The Annunciation of the Lord - March 25

When a virgin protests to God's messenger that virgins can't bear children, there is only one way for the angel to reply: "Nothing is impossible to God" (Lk 1:37). There are no convincing arguments to use in answering such a sensible protest. You can only state the fact, God's ways are not our ways, and challenge someone to believe.

It is enlightening to watch Mary's progress in faith in this brief communication. She heard God propose the impossible. She was deeply disturbed, and asked herself what could it mean. Perhaps, this is as far as we get when something difficult is asked of us. We ask ourselves, we don't let God in on the conversation, and we come up with the answer: "It's impossible for me to be any different to what I am, or any better, or more actively involved than I am, so please forget about it, I decline." How often we get this response in chapters of elections!

Mary went a step further.

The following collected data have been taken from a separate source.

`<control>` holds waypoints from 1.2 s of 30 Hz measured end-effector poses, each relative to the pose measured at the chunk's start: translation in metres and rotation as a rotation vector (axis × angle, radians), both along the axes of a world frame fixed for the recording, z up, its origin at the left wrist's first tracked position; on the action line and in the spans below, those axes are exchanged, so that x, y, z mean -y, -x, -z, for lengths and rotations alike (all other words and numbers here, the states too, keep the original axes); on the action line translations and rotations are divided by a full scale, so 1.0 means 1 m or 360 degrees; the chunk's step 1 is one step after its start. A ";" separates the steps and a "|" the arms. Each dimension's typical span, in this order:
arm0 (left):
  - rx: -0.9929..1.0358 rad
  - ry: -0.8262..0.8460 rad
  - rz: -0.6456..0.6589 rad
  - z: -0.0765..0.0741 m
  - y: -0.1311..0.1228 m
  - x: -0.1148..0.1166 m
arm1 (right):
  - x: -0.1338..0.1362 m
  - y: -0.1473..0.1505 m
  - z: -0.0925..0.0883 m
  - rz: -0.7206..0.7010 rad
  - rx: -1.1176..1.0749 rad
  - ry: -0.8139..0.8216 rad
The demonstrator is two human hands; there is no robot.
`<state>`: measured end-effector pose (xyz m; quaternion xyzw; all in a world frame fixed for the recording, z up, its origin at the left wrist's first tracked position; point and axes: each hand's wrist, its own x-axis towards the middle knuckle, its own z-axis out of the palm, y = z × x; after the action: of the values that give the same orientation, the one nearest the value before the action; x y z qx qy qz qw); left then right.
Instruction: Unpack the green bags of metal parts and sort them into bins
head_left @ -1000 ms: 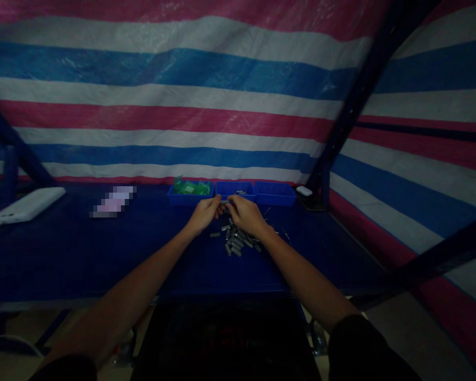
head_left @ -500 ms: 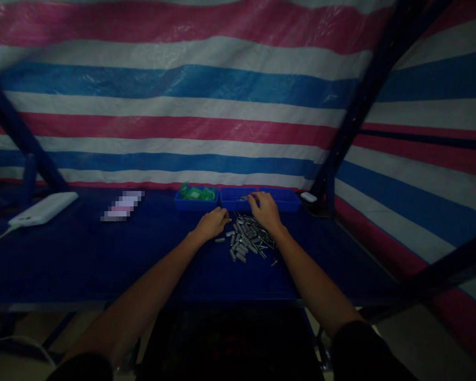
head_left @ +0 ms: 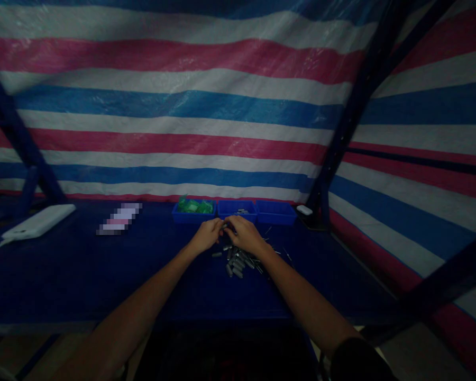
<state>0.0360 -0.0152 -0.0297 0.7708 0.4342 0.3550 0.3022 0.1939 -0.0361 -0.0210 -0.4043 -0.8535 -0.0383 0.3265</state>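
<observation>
My left hand (head_left: 207, 236) and my right hand (head_left: 244, 233) meet fingertip to fingertip above a pile of small grey cylinders (head_left: 238, 262). Both are closed, and a small dark piece shows between their fingertips, too small to name. Thin metal pins (head_left: 287, 254) lie to the right of the cylinders, partly hidden by my right hand and forearm. Just behind my hands is the middle blue bin (head_left: 249, 216), with a few small metal pieces inside.
A left blue bin (head_left: 182, 217) holds green plastic bags (head_left: 194, 206); a right blue bin (head_left: 275, 213) stands beside the middle one. A white power bank (head_left: 39, 221) with a cable, a blurred flat item (head_left: 119, 218) and a white case (head_left: 304, 210) lie on the blue table (head_left: 83, 280).
My right hand has moved left from the middle bin's edge to meet my left hand. The view has tilted up slightly, so the table sits lower.
</observation>
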 end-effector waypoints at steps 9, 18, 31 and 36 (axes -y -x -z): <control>0.0507 0.0115 0.0079 -0.006 -0.002 0.002 | 0.002 -0.002 -0.006 0.0287 -0.0016 -0.0001; 0.0279 -0.0041 -0.0028 0.006 0.001 -0.008 | -0.003 -0.002 -0.001 0.0177 -0.0185 0.0164; -0.0513 -0.0001 0.0028 -0.016 0.026 -0.006 | -0.001 -0.008 -0.010 0.0233 -0.0243 -0.0189; -0.0848 0.0362 0.0325 -0.021 0.039 0.003 | -0.005 -0.023 -0.019 0.0428 -0.0715 -0.0573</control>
<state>-0.0033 -0.0177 -0.0088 0.8376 0.4555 0.0572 0.2962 0.2164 -0.0306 -0.0022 -0.4477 -0.6784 -0.1413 0.5651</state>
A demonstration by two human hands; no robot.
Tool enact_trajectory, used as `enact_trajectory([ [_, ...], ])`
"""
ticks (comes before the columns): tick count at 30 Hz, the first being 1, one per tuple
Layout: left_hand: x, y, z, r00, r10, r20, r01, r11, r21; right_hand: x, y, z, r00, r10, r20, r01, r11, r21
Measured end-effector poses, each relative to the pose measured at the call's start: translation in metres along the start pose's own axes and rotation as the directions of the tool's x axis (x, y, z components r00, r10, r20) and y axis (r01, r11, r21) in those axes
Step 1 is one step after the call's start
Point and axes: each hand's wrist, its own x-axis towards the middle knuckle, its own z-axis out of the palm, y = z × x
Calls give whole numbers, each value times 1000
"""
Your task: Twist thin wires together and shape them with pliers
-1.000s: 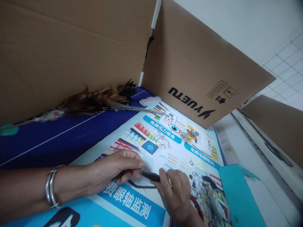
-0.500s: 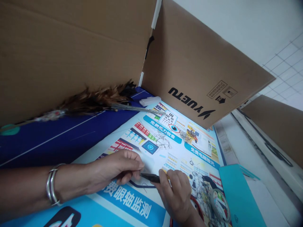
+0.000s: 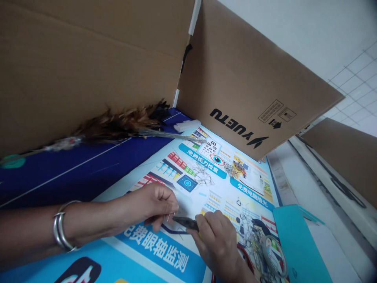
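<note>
My left hand, with metal bangles on its wrist, is closed in a pinch on a thin piece of wire. Short ends of the wire stick out below the thumb and fingertips. My right hand is wrapped round a pair of pliers; its dark jaws point left, close by the wire. Whether the jaws touch the wire I cannot tell. Most of the handles are hidden in my palm. Both hands are above a printed poster sheet.
Loose wire pieces lie on the sheet, with a tangle of wire and a clear roll at right. Brown feathers and a bundle of long thin wires lie beside cardboard panels. A teal folder is at far right.
My left hand has turned slightly and its wrist has shifted left. Wire ends now show below its fingertips. The pliers have moved a little to the left.
</note>
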Motion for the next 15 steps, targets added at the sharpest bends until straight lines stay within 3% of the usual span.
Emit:
enact_trajectory([
  [7,0,0,-2,999,46,25,-49,990,135,3,-6,-1,977,151,148,-183,955,233],
  [15,-8,11,4,997,16,76,-38,952,305,8,-4,-11,921,166,353,-292,894,340],
])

She asked the angel: "How can this come about since I am a virgin?" The angel represents the presence of God, who is closer to us than our own breathing.

Mary stopped to pray. She asked God an obvious question, and she listened while God spoke to her. The answer was still the same: "It's impossible for you. But nothing is impossible to God."

God invited Mary: "Trust me, commit yourself to me, allow me to take over your life, and lead you wherever I would like you to go. The whole of your life from this moment will be impossible to you, but nothing is impossible to me."

Mary responded in full faith: "Let what you have said be done to me." We notice that she had to grow into her commitment. It didn't happen automatically, without an effort on her part.

The Annunciation highlights God's free activity among us, for his own purposes. He is creative and unpredictable. All merely human possibilities are ruled out: the woman is a virgin; no man is involved. Conception is impossible from the human point of view. But the virgin conceived, and the child was born. So God has special plans for this child. He can claim a virgin as his mother and only God as his Father.

There is a practical lesson in it for each of us. We place a high value on efficiency, sound planning, foresight, prudent safety measures, insurance, no-nonsense arrangements. All this is good, provided we leave room for God and his plans that often don't make sense to us. We can easily get so involved in our own plans, that we squeeze God out of our activity.

We can be so convinced that our way of doing things is the best that any variation from it is most annoying, frustrating, even infuriating. At this rate, God himself becomes our chief annoyance. He cannot be limited by our best. He will break out and do the unexpected.

Unless God builds the house, in vain do we labour at building. "The house" may well be our SFO National Fraternity, or the Regional Fraternity, or the local Fraternity. In fact, the local Fraternity, "the primary cell of the one Secular Franciscan Order" (Gen.Const. 47), is the one that needs to be built up. Members are inclined to say, "We're too few and too old. What can you expect of us?" They remind us of Sarah who laughed at an impossible prospect of child-bearing, but the angel replied, "Is anything too wonderful for God?" (Gen 18:14). We need more Abrahams, "who drew strength from faith and gave glory to God, convinced that God had power to do what he had promised" (Rom 4:21).

Soon, we will be expected to do something practical about promoting the SFO. It will be pointed out that many simple things can be done, regardless of how few or how old we are. But we are not going to undertake promotion of vocations relying only on our personal efforts. The Lord may well remind us, "For men this is impossible; for God everything is possible" (Mt 19:26).

God's ways are different from ours. Mary, of all people, understood this with her heart, and she agreed to live with the consequences: "Let what you have said be done to me" (Lk 1:38).

St Francis refers to the Annunciation in his second version of the Letter to the Faithful. He writes: "The most high Father made known from heaven through His holy angel Gabriel this Word of the Father - so worthy, so holy and glorious - in the womb of the holy and glorious Virgin Mary, from whose womb He received the flesh of our humanity and frailty. Though he was rich, He wished, together with the most Blessed Virgin, His mother, to choose poverty in the world beyond all else" (FA:ED I, 4, p.46).

Francis's Salutation of the Blessed Virgin Mary (FA:ED I, p.163) echos the angel Gabriel's salutation of Mary at the Annunciation (Lk 1:29).

Hail, Mary,
full of grace.
The Lord is with thee.
Hail, O Lady, Holy Queen, Mary, holy Mother of God ...
in whom there was and is all fullness of grace and every good.
Hail His Palace, His Tabernacle, His Dwelling.